#44 Detecting Emergent Intersectional Biases: Contextualized Word Embeddings Contain a Distribution of Human-Like Biases
With the starting point that implicit human biases are reflected in the statistical regularities of language, it is possible to measure biases in English static word embeddings. State-of-the-art neural language models generate dynamic word embeddings dependent on the context in which the word appears. Current methods measure pre-defined social and intersectional biases that occur in contexts defined by sentence templates. Dispensing with templates, we introduce the Contextualized Embedding Association Test (CEAT), that can summarize the magnitude of overall bias in neural language models by incorporating a random-effects model. Experiments on social and intersectional biases show that CEAT finds evidence of all tested biases and provides comprehensive information on the variance of effect magnitudes of the same bias in different contexts. All the models trained on English corpora that we study contain biased representations. GPT-2 contains the smallest magnitude of overall bias followed by GPT, BERT, and then ELMo, negatively correlating with the contextualization levels of the models.Furthermore, we develop two methods, Intersectional Bias Detection (IBD) and Emergent Intersectional Bias Detection (EIBD), to automatically identify the intersectional biases and emergent intersectional biases from static word embeddings in addition to measuring them in contextualized word embeddings. We present the first algorithmic bias detection findings on how intersectional group members are strongly associated with unique emergent biases that do not overlap with the biases of their constituent minority identities. IBD achieves an accuracy of 81.6% and 82.7%, respectively, when detecting the intersectional biases of African American females and Mexican American females, where the random correct identification rates are 14.3% and 13.3%. EIBD reaches an accuracy of 84.7% and 65.3%, respectively, when detecting the emergent intersectional biases unique to African American females and Mexican American females, where the random correct identification rates are 9.2% and 6.1%. Our results indicate that intersectional biases associated with members of multiple minority groups, such as African American females and Mexican American females, have the highest magnitude across all neural language models.

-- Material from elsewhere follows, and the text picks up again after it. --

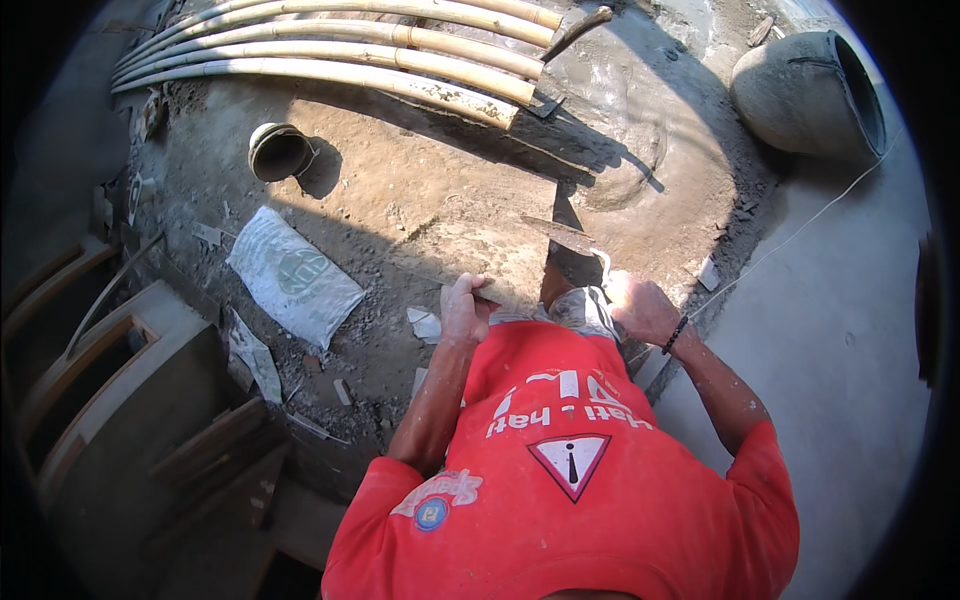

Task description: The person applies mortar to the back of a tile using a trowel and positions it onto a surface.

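Observation:
My right hand [643,308] is closed around the handle of a trowel [562,236]. Its bent neck rises from my fist, and the narrow, dirty blade points left over the right edge of a flat, mortar-smeared board [490,235]. At that board's near edge, my left hand [466,312] is closed, fingers curled and thumb toward the right. The board reaches away from me in front of my waist; its far limits blend into the brown ground. Part of my leg and a pale shoe-like shape show between my hands.
Bamboo poles [400,55] lie across the far side. A bucket [280,153] stands on the left, with a white sack [293,277] nearer. At far right a big grey drum [805,95] lies tilted, and a thin cord [800,222] runs from it toward me. Wooden frames [90,385] stand at left.

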The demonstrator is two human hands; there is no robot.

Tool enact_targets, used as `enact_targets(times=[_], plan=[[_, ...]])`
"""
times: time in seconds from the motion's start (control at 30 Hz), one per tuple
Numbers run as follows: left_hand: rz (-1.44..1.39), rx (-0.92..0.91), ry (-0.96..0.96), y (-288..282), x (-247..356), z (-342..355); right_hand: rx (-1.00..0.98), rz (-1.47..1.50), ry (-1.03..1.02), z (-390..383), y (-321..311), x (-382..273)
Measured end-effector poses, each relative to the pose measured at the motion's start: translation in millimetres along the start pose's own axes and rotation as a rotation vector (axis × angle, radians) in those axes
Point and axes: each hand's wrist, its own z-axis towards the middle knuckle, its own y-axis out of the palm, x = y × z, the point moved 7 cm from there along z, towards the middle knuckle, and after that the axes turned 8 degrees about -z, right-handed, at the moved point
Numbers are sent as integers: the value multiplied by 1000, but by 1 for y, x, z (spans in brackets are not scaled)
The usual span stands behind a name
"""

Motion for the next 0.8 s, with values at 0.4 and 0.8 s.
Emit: enact_targets(times=[0.4, 0.8], plan=[[-1, -45, 123, 25, -9, -11, 117, 42, -128, -53, 1, -59], [53, -12, 129, 16, 8, -37, 43, -229, 155, 92, 77, 80]])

#97 Fairness for Unobserved Characteristics: Insights from Technological Impacts on Queer Communities
Advances in algorithmic fairness have largely omitted sexual orientation and gender identity. We explore queer concerns in privacy, censorship, language, online safety, health, and employment to study the positive and negative effects of artificial intelligence on queer communities. These issues underscore the need for new directions in fairness research that take into account a multiplicity of considerations, from privacy preservation, context sensitivity and process fairness, to an awareness of sociotechnical impact and the increasingly important role of inclusive and participatory research processes. Most current approaches for algorithmic fairness assume that the target characteristics for fairness—frequently, race and legal gender—can be observed or recorded. Sexual orientation and gender identity are prototypical instances of unobserved characteristics, which are frequently missing, unknown or fundamentally unmeasurable. This paper highlights the importance of developing new approaches for algorithmic fairness that break away from the prevailing assumption of observed characteristics.
#227 Gender Bias and Under-Representation in Natural Language Processing across Human Languages
Natural Language Processing (NLP) systems are at the heart of many critical automated decision-making systems making crucial recommendations about our future world. However, these systems reflect a wide range of biases, from gender bias to a bias in which voices they represent. In this paper, a team including speakers of 9 languages – Chinese, Spanish, English, Arabic, German, French, Farsi, Urdu, and Wolof – reports and analyzes measurements of gender bias in the Wikipedia corpora for these 9 languages. In the process, we also document how our work exposes crucial gaps in the NLP-pipeline for many languages. Despite substantial investments in multilingual support, the modern NLP-pipeline still systematically and dramatically under-represents the majority of human voices in the NLP-guided decisions that are shaping our collective future. We develop extensions to profession-level and corpus-level gender bias metric calculations originally designed for English and apply them to 8 other languages, including languages like Spanish, Arabic, German, French and Urdu that have grammatically gendered nouns including different feminine, masculine and neuter profession words. We compare these gender bias measurements across the Wikipedia corpora in different languages as well as across some corpora of more traditional literature.